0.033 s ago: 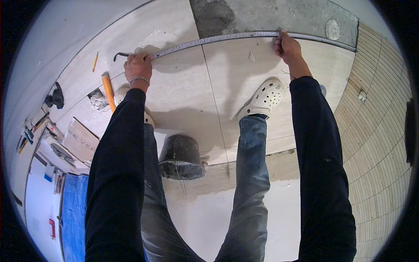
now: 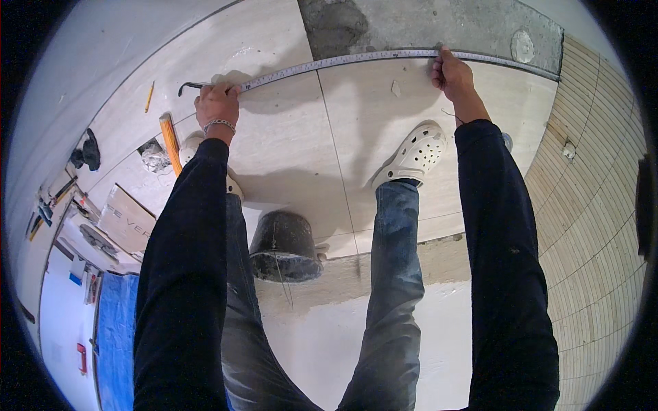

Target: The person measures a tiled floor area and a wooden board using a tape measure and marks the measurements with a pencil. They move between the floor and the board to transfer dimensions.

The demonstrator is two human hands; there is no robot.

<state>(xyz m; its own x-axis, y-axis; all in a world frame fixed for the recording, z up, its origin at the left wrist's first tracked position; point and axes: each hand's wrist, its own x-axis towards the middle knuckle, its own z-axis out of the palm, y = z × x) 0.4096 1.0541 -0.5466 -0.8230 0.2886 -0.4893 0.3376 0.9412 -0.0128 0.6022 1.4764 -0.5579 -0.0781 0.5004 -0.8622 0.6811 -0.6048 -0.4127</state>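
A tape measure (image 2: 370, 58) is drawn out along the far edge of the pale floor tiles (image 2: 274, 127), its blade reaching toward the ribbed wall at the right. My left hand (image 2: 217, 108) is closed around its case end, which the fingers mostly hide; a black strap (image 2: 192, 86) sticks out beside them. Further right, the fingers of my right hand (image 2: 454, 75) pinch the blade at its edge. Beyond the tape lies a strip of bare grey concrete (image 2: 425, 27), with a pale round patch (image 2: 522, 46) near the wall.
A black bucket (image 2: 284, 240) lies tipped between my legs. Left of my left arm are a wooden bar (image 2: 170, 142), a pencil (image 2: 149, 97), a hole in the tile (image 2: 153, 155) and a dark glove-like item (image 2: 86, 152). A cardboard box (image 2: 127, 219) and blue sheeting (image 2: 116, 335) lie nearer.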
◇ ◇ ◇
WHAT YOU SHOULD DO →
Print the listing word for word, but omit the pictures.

ANSWER TO THIS PROBLEM →
0.033 s ago: 
now: 

Target: The person measures a tiled floor area and a wooden board using a tape measure and marks the measurements with a pencil. They move between the floor and the board to transfer dimensions.

The demonstrator is two human hands; there is no robot.

<state>(xyz m; its own x-axis, y-axis; all in a world frame fixed for the recording, z up, its origin at the left wrist's first tracked position; point and axes: each hand's wrist, its own x-axis towards the middle knuckle, its own z-axis out of the palm, y = z × x) 0.4096 1.0541 -0.5466 -0.8230 0.2886 -0.4893 0.3376 0.9412 -0.0128 0.6022 1.4764 -0.5579 -0.0781 0.5004 -0.8622 0.6811 -0.6048 -0.4127</state>
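A tape measure (image 2: 370, 58) is drawn out along the far edge of the pale floor tiles (image 2: 274, 127), its blade reaching toward the ribbed wall at the right. My left hand (image 2: 217, 108) is closed around its case end, which the fingers mostly hide; a black strap (image 2: 192, 86) sticks out beside them. Further right, the fingers of my right hand (image 2: 454, 75) pinch the blade at its edge. Beyond the tape lies a strip of bare grey concrete (image 2: 425, 27), with a pale round patch (image 2: 522, 46) near the wall.
A black bucket (image 2: 284, 240) lies tipped between my legs. Left of my left arm are a wooden bar (image 2: 170, 142), a pencil (image 2: 149, 97), a hole in the tile (image 2: 153, 155) and a dark glove-like item (image 2: 86, 152). A cardboard box (image 2: 127, 219) and blue sheeting (image 2: 116, 335) lie nearer.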

Above is the complete output.